### WHAT NEEDS TO BE DONE
Give the number of lines below that hold the string "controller", and nothing more.

### DATA SUPPLIED
/---

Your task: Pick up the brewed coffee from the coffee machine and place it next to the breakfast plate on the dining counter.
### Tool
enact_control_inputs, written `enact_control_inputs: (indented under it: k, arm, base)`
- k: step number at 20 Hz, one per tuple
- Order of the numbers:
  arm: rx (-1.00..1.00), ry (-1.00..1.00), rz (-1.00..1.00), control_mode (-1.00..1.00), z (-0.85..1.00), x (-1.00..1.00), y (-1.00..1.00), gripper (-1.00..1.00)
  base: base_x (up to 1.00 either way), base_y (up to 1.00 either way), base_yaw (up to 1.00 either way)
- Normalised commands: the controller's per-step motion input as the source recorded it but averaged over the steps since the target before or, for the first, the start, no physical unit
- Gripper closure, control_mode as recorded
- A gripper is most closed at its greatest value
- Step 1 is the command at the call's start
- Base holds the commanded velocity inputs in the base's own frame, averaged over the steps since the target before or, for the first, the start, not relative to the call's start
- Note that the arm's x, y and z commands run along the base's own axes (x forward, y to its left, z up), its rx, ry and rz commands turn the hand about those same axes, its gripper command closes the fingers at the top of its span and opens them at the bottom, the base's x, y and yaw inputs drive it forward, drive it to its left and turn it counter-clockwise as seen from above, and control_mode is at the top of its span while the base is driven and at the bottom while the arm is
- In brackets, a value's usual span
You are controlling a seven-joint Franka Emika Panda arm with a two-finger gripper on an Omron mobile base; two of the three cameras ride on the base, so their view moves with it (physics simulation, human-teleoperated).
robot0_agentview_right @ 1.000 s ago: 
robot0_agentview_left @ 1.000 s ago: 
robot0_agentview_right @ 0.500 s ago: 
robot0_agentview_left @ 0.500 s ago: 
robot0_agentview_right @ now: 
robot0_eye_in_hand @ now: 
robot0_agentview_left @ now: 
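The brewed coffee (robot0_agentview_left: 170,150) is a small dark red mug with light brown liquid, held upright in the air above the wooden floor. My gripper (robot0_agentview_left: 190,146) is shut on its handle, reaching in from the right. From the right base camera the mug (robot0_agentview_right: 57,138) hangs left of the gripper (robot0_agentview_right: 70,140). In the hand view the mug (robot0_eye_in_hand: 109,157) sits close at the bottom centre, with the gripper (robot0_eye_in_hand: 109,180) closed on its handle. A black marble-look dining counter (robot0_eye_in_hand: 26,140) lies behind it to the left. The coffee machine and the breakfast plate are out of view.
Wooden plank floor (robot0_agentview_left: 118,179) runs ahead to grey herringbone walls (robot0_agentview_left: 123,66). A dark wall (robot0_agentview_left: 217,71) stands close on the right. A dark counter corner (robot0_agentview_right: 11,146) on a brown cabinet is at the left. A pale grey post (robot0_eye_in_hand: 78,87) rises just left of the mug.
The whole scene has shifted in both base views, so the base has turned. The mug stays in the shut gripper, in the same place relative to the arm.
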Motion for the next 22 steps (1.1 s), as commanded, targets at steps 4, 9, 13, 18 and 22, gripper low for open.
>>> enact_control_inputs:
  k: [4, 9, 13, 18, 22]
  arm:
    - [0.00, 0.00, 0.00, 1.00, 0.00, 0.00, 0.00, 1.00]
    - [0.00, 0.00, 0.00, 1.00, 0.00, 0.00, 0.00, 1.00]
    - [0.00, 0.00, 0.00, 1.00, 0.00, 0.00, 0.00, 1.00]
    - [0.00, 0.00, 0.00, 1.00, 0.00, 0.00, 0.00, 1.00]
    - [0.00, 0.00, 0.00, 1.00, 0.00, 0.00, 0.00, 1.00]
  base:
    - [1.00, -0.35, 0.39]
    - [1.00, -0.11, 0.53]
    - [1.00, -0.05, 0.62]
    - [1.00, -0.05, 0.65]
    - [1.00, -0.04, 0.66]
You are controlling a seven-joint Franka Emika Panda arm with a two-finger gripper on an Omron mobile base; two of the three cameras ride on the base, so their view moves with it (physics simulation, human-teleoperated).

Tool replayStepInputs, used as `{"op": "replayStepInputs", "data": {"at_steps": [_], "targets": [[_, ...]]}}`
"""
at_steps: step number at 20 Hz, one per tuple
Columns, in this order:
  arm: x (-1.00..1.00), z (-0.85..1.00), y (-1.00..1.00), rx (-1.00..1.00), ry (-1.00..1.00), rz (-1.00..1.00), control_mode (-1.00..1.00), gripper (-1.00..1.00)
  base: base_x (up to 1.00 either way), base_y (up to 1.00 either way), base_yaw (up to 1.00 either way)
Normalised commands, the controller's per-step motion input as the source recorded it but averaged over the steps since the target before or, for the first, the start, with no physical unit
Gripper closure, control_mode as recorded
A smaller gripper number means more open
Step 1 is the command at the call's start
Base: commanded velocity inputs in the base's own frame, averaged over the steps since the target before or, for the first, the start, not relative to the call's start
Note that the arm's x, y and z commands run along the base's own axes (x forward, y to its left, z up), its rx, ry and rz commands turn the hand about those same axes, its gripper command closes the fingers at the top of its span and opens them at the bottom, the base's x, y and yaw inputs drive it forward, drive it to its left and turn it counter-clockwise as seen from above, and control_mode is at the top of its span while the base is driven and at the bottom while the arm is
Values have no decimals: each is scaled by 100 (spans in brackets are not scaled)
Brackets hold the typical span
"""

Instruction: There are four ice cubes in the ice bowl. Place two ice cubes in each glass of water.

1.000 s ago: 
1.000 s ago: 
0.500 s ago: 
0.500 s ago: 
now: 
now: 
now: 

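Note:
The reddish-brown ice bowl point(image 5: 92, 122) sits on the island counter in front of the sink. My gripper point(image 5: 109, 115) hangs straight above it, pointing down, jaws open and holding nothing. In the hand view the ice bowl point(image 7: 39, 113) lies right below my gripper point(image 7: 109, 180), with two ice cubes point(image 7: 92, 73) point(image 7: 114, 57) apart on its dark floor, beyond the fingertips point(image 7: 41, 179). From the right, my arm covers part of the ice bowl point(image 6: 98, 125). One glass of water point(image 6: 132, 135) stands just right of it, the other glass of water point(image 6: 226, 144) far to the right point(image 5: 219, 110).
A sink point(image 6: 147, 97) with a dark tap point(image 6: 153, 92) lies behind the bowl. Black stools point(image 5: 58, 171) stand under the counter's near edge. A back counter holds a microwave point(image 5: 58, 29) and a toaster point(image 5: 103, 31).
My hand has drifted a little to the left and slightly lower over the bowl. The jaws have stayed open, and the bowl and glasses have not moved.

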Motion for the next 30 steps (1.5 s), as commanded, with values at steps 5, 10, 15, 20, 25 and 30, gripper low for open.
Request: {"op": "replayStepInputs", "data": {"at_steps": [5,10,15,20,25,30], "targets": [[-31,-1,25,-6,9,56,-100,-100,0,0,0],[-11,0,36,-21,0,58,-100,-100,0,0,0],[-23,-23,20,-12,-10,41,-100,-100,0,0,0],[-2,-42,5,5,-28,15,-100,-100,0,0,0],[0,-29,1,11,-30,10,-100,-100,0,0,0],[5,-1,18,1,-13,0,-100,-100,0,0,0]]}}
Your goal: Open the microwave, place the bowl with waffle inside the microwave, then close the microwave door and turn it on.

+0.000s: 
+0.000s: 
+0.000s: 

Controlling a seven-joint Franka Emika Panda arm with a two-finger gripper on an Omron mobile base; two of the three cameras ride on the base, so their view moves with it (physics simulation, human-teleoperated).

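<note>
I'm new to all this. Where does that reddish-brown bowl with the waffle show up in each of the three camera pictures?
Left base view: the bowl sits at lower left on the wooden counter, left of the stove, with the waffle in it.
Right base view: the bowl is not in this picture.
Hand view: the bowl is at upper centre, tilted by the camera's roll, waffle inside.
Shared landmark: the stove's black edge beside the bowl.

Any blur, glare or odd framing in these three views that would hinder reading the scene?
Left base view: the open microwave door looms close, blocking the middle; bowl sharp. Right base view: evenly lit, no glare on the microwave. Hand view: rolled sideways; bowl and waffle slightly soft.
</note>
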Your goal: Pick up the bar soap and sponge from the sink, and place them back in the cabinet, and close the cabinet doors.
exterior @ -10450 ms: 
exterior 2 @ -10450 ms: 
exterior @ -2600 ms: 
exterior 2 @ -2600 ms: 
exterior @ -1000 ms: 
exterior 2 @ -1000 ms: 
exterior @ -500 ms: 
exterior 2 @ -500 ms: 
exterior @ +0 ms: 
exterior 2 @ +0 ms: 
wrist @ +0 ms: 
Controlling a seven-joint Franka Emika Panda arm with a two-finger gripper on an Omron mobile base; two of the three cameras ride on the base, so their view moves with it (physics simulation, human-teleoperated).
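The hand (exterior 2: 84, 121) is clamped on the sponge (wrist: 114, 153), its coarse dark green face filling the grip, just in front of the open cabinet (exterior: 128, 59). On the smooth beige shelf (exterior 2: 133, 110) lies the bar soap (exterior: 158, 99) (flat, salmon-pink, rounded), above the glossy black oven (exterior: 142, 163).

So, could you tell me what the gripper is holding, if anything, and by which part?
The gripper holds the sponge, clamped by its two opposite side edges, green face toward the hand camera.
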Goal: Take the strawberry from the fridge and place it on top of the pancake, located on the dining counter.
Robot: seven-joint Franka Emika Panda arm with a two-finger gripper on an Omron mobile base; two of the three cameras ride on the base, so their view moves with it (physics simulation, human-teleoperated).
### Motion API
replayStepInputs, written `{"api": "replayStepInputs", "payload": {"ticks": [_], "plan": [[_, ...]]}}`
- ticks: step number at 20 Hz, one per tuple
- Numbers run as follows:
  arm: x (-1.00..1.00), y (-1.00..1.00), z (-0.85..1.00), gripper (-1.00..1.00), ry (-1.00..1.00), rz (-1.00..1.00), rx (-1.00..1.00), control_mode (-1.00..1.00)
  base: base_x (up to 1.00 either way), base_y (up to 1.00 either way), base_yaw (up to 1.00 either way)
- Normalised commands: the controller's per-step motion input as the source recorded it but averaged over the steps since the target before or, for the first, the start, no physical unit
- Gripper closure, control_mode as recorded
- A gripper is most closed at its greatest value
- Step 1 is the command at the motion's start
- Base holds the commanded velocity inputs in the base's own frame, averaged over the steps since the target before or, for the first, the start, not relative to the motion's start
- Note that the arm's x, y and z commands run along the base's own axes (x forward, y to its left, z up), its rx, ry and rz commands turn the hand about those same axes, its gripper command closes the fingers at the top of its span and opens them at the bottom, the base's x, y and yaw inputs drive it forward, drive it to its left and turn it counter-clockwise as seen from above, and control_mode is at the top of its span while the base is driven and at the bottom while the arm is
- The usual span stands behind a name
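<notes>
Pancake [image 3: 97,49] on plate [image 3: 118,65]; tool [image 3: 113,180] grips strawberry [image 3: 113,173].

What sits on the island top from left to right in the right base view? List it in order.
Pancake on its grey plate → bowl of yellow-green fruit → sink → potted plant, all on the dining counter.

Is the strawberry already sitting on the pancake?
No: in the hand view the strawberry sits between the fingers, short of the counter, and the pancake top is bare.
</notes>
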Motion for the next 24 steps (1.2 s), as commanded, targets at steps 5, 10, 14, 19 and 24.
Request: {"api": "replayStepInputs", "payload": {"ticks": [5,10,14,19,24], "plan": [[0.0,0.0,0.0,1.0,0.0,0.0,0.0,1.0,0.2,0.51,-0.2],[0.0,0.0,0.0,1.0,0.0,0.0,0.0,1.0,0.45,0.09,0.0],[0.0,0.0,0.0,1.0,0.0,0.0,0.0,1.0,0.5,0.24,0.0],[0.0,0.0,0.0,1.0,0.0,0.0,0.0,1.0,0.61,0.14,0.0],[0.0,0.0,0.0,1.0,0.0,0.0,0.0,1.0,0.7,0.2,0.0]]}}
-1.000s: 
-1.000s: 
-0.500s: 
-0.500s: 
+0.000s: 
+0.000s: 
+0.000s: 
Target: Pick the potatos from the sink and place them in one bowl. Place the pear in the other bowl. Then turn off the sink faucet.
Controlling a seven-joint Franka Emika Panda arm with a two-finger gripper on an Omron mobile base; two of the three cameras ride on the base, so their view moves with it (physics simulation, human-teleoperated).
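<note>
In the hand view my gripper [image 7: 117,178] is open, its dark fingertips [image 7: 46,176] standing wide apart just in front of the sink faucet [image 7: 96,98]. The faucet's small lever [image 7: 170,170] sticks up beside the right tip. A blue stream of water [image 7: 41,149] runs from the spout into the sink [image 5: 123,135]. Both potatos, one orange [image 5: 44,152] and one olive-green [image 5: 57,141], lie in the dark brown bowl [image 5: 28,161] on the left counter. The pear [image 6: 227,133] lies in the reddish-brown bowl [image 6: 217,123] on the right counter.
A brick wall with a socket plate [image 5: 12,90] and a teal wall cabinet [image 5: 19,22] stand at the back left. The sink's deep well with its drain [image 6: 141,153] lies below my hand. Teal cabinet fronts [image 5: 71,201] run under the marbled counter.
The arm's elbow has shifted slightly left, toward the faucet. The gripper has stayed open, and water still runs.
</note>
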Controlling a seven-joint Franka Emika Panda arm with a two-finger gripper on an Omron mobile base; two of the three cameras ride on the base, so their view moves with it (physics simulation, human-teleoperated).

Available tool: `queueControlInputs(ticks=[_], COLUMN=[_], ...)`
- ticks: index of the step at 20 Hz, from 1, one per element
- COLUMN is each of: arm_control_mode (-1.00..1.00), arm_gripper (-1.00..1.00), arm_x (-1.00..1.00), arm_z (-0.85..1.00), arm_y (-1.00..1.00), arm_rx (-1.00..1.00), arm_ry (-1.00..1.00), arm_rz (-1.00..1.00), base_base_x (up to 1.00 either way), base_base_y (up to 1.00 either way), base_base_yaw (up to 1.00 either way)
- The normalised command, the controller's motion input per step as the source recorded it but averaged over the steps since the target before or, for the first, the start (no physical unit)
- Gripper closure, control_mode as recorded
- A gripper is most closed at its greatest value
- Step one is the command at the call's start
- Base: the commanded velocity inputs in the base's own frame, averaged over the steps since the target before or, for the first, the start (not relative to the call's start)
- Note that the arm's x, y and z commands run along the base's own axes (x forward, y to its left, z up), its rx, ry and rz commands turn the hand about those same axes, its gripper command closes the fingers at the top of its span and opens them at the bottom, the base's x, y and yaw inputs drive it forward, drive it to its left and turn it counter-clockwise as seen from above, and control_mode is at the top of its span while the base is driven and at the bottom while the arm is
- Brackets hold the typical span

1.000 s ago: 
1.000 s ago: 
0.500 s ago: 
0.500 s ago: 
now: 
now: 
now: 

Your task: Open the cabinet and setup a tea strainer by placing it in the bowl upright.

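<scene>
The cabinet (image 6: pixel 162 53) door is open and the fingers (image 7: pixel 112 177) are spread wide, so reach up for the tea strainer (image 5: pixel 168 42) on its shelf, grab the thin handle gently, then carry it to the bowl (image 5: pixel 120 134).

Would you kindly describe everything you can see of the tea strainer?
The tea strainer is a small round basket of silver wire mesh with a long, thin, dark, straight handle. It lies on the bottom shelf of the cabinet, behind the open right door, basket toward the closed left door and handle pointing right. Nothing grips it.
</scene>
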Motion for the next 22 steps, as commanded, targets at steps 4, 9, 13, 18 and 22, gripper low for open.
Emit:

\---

### ANSWER FOR THIS EXERCISE
4